***** Provided data *****

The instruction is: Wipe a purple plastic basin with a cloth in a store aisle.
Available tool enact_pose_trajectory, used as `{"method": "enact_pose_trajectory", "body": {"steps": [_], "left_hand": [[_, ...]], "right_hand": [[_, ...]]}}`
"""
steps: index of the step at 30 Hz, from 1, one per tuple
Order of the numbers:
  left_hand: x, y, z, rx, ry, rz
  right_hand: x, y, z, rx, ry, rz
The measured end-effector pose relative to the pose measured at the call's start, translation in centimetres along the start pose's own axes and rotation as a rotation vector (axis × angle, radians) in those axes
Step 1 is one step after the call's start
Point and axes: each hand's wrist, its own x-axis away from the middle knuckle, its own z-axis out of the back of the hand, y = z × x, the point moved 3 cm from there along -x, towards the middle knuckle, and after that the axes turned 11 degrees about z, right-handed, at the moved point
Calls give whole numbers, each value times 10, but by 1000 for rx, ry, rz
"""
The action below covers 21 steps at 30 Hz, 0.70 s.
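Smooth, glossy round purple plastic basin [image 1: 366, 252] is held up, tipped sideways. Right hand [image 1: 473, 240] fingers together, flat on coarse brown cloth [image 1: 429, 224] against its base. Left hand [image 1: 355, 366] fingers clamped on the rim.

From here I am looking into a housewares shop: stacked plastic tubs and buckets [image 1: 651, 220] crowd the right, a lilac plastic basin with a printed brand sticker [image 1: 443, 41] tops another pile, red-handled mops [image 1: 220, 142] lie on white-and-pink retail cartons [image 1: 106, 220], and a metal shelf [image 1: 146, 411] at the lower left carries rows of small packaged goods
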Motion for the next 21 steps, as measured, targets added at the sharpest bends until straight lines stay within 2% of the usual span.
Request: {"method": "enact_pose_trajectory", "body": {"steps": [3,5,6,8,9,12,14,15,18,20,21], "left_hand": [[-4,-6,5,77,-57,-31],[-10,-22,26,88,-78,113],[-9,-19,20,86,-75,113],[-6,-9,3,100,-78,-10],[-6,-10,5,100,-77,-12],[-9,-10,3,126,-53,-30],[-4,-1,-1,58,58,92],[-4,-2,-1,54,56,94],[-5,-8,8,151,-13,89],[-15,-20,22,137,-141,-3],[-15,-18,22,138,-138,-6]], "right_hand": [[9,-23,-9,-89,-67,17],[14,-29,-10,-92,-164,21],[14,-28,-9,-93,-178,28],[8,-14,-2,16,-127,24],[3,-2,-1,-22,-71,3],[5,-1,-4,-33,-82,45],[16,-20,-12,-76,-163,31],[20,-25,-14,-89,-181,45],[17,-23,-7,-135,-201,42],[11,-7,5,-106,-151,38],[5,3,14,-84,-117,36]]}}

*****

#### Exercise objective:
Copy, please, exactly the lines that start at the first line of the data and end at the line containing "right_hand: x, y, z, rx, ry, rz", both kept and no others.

#### Exercise answer:
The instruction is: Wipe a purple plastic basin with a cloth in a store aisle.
Available tool enact_pose_trajectory, used as `{"method": "enact_pose_trajectory", "body": {"steps": [_], "left_hand": [[_, ...]], "right_hand": [[_, ...]]}}`
"""
steps: index of the step at 30 Hz, from 1, one per tuple
Order of the numbers:
  left_hand: x, y, z, rx, ry, rz
  right_hand: x, y, z, rx, ry, rz

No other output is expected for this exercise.